#### [WHAT THE TASK ASKS]
Beginning with the line that contains "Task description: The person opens", retype the entries below exactly, ending with the line that contains "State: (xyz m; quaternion". Leave out any pictures.

#### [PROVIDED ENTRIES]
|---|
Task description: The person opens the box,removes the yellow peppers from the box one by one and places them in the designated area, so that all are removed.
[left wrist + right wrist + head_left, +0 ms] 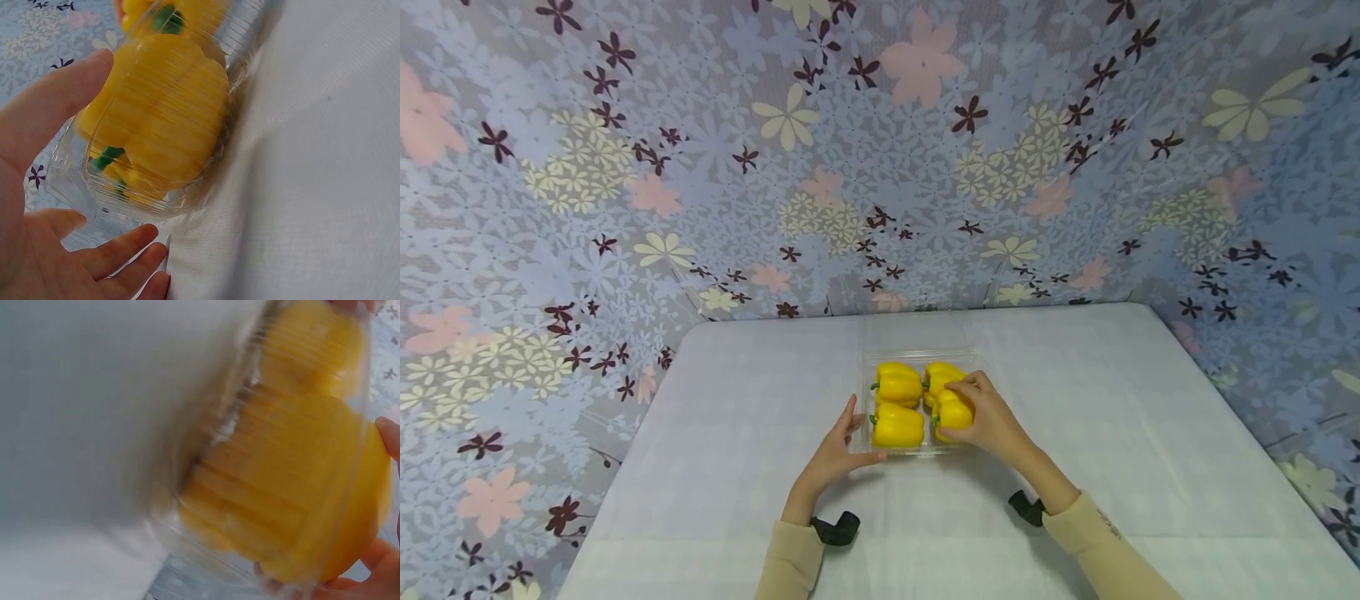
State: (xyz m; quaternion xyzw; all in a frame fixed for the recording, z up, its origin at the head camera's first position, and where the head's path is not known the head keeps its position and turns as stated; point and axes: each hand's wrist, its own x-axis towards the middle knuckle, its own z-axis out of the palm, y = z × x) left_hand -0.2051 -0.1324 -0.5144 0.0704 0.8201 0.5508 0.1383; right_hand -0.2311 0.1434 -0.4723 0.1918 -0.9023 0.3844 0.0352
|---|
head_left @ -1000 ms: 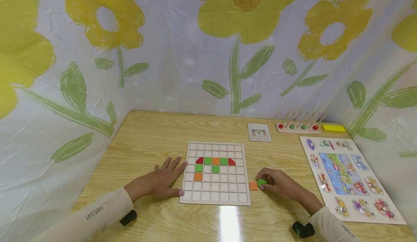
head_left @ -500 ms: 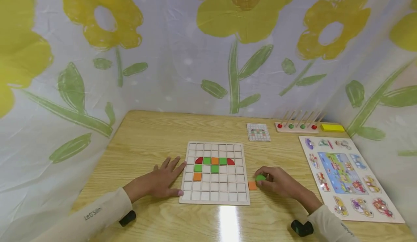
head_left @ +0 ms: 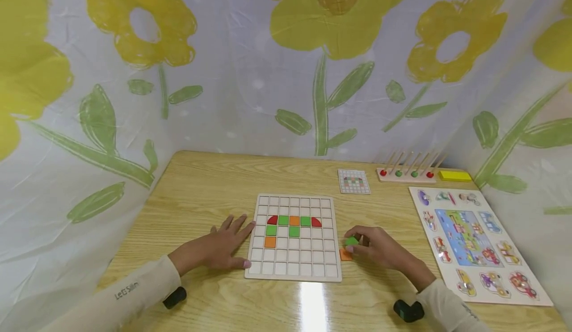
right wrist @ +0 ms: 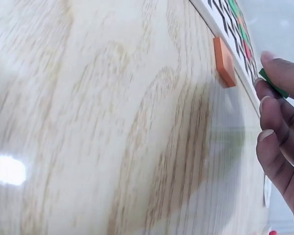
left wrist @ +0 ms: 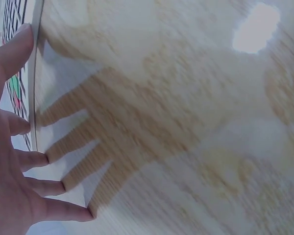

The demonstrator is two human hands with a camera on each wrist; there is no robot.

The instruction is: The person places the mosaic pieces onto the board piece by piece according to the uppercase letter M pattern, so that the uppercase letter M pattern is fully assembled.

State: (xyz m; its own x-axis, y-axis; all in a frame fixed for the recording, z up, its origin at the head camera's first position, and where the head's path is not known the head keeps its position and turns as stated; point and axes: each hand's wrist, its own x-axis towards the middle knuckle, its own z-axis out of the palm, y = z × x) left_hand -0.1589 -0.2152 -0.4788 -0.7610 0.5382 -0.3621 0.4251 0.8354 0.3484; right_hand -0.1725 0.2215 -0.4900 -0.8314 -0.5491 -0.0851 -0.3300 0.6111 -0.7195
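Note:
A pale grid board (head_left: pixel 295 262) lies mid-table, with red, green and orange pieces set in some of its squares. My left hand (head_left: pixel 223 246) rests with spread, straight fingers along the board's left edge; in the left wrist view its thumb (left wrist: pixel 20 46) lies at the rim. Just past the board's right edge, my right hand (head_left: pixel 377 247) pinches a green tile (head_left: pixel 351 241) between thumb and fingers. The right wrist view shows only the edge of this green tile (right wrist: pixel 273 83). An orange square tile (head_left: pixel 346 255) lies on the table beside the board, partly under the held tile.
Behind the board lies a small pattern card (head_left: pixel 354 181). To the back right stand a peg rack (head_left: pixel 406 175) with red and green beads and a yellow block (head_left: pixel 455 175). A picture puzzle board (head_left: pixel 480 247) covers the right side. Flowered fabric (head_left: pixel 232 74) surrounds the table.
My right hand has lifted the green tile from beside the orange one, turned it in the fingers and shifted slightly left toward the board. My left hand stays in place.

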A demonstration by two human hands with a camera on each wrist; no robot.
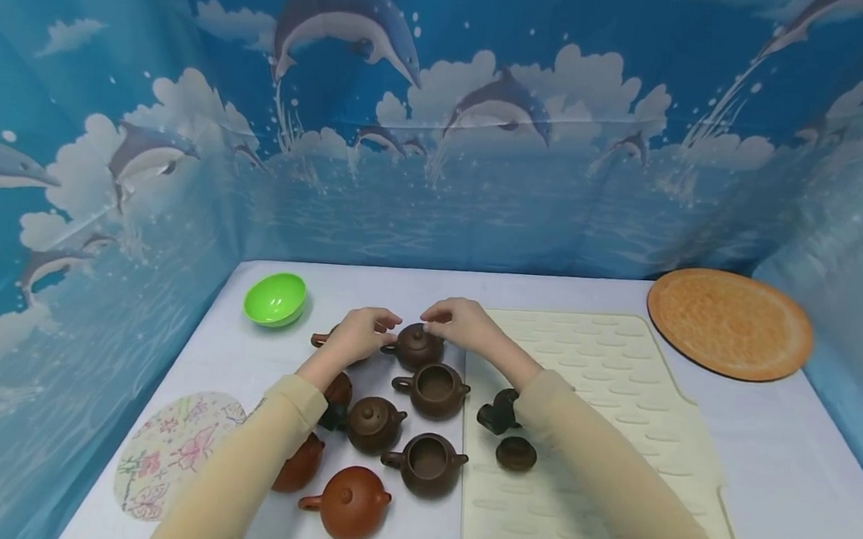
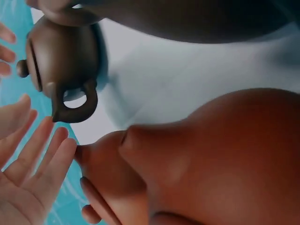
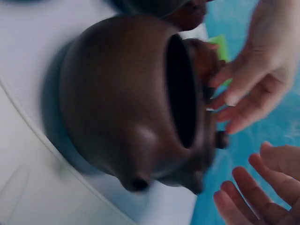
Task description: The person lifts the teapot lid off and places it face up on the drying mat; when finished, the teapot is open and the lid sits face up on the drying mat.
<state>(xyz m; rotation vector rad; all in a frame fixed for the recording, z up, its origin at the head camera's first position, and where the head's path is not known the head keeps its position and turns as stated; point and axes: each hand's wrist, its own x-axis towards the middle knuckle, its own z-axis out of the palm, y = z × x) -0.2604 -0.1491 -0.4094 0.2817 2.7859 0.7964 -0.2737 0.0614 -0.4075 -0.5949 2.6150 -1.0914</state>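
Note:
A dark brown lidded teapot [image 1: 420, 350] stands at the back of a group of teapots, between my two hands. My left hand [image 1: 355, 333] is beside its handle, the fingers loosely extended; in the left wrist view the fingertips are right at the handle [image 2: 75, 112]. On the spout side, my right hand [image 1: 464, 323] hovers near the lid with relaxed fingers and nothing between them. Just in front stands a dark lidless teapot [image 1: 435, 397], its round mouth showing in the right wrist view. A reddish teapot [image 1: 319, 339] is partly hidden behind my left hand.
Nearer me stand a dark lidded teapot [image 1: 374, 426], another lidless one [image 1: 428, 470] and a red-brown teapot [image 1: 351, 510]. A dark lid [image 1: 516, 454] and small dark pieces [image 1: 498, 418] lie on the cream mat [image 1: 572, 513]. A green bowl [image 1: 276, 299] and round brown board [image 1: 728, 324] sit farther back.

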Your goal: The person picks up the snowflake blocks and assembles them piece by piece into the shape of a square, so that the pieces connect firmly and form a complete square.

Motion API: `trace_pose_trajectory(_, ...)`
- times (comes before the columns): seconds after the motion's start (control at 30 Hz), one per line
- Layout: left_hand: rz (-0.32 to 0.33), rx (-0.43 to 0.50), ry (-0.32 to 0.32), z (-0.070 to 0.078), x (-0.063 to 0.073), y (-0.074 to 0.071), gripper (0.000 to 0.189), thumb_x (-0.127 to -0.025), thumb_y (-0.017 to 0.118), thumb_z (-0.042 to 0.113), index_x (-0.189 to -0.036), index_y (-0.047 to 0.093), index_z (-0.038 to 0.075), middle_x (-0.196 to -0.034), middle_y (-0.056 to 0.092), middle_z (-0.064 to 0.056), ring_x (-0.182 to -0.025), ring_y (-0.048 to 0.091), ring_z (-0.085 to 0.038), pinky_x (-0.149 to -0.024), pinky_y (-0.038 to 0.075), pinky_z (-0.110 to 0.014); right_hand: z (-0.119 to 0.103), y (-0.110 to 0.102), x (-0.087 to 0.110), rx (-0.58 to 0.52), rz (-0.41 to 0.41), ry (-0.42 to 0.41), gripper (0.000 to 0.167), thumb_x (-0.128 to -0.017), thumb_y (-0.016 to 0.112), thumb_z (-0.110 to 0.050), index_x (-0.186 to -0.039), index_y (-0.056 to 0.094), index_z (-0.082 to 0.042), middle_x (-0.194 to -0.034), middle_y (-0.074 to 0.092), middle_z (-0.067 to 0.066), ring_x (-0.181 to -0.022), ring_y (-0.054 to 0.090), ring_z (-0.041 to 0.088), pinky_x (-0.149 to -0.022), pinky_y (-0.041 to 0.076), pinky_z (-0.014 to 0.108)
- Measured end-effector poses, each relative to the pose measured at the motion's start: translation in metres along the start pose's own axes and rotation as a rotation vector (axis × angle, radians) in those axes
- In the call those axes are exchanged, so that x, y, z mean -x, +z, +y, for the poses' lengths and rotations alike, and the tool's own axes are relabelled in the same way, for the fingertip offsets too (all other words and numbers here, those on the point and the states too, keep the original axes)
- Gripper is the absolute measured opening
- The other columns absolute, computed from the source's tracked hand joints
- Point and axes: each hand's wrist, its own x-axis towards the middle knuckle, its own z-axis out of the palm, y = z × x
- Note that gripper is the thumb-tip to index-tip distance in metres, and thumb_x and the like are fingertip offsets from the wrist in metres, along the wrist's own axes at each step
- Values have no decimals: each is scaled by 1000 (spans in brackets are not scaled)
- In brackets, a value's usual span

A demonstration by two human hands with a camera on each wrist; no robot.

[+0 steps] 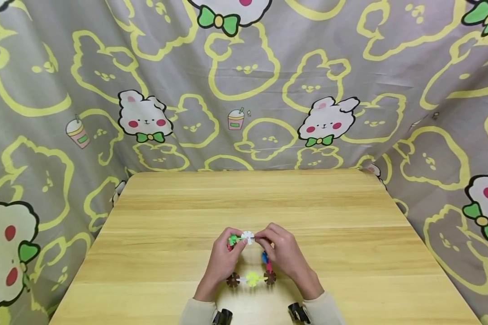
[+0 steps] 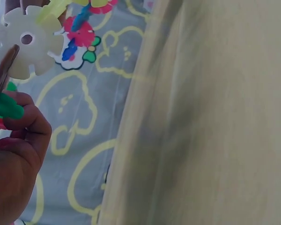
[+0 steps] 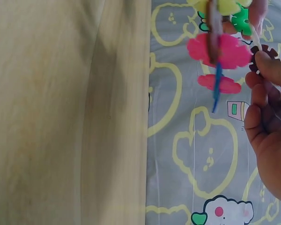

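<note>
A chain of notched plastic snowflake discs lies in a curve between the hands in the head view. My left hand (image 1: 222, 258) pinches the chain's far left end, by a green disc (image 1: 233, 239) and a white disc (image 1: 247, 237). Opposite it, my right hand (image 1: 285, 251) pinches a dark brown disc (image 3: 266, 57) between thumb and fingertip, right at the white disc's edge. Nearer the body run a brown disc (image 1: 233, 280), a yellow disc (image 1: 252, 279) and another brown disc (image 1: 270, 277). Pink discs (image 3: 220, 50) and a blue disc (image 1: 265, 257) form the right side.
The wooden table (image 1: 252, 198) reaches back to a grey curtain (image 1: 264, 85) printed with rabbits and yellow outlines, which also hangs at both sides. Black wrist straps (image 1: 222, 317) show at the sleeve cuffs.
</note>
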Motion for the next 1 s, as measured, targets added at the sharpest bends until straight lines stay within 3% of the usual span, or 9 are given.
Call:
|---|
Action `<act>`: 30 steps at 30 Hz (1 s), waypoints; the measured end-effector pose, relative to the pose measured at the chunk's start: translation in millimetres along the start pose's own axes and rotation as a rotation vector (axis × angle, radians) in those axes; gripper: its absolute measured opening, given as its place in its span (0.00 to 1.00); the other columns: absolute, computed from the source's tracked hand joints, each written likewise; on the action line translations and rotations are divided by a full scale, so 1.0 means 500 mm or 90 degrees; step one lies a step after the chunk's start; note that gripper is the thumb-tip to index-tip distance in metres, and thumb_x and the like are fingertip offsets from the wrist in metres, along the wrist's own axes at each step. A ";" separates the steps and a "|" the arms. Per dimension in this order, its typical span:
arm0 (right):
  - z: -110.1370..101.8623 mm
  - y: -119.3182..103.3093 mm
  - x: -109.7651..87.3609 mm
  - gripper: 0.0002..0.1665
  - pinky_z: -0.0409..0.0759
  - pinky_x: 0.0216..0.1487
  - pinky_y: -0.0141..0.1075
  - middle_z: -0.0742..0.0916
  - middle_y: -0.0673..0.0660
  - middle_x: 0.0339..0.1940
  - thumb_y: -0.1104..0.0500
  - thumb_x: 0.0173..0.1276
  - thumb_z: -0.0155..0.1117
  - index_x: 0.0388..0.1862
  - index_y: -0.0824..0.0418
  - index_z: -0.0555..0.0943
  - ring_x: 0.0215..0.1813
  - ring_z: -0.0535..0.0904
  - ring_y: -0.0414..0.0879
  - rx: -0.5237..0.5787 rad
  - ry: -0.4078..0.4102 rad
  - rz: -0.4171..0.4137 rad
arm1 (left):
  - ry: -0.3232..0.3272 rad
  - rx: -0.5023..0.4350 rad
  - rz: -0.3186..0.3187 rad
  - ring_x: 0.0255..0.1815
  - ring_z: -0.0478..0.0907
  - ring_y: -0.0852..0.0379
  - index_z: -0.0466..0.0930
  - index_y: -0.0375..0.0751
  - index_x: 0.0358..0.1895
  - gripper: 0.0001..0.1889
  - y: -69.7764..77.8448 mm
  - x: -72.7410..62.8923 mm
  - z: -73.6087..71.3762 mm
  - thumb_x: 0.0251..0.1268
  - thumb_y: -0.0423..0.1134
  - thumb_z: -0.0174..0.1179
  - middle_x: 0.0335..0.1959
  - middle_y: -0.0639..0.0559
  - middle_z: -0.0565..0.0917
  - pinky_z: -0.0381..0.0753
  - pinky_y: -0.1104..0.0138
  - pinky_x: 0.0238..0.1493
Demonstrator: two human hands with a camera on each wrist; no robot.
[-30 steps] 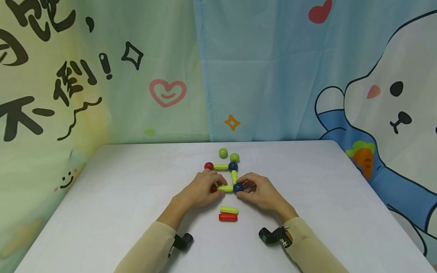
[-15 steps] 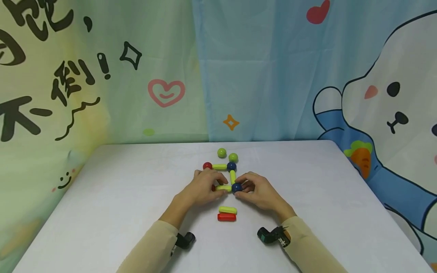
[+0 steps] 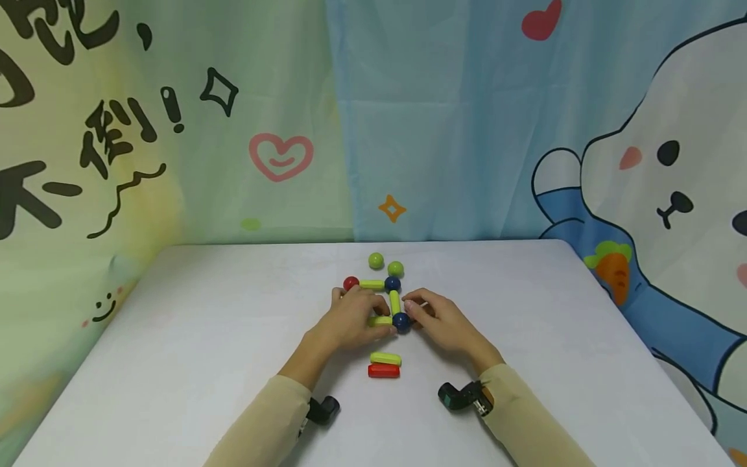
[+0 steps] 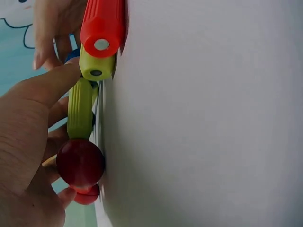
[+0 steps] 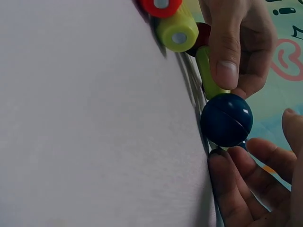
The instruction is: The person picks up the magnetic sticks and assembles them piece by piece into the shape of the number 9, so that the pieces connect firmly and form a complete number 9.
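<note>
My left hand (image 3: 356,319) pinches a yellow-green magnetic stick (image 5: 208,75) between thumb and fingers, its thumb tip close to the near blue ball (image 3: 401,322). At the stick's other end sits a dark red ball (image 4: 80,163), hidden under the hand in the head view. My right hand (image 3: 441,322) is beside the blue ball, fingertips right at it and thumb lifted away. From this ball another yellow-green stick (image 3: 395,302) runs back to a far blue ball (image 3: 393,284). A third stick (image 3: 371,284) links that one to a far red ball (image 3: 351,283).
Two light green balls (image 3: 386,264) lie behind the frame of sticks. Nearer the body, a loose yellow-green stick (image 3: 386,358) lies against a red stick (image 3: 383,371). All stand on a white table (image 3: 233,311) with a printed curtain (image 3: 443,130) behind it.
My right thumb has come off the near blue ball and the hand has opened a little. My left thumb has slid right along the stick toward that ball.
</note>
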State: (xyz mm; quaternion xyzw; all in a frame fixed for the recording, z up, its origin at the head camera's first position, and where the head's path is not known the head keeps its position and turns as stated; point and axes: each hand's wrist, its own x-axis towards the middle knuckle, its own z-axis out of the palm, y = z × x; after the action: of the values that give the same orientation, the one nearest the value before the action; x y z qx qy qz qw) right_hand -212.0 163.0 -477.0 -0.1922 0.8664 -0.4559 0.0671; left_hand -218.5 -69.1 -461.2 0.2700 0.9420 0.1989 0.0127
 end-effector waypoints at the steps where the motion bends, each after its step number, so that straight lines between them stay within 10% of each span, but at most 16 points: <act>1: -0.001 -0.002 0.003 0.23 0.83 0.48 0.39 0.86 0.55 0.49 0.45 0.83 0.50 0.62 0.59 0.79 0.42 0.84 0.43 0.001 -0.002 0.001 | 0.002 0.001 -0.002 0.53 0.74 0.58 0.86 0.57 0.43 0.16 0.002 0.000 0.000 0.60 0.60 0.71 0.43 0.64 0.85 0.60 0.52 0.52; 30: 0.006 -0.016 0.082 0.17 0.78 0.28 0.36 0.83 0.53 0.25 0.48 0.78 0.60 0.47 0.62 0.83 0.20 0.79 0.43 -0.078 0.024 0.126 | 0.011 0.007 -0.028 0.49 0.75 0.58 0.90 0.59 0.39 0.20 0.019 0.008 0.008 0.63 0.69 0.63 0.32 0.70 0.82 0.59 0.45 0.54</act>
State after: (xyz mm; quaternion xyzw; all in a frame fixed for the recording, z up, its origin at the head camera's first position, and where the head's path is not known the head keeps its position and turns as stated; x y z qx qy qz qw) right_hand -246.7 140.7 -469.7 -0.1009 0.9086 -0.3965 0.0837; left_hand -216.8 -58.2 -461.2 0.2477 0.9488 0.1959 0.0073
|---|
#### [EXERCISE SOLUTION]
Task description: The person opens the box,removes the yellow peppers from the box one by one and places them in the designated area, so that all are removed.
[left wrist + right wrist + head_left, +0 ms] 
State: (xyz m; quaternion xyzw; all in a frame fixed for the recording, z up, its origin at the head camera's first position, and where the head's path is not known the head keeps its position and turns as stated; point and axes: each hand's wrist, its own x-axis towards the middle knuckle, its own z-axis out of the palm, y = z × x) left_hand -0.2051 -0.1324 -0.5144 0.0704 0.8201 0.5508 0.1383; right_hand -0.2311 0.1434 -0.4723 0.1918 -0.9023 0.3844 0.0352

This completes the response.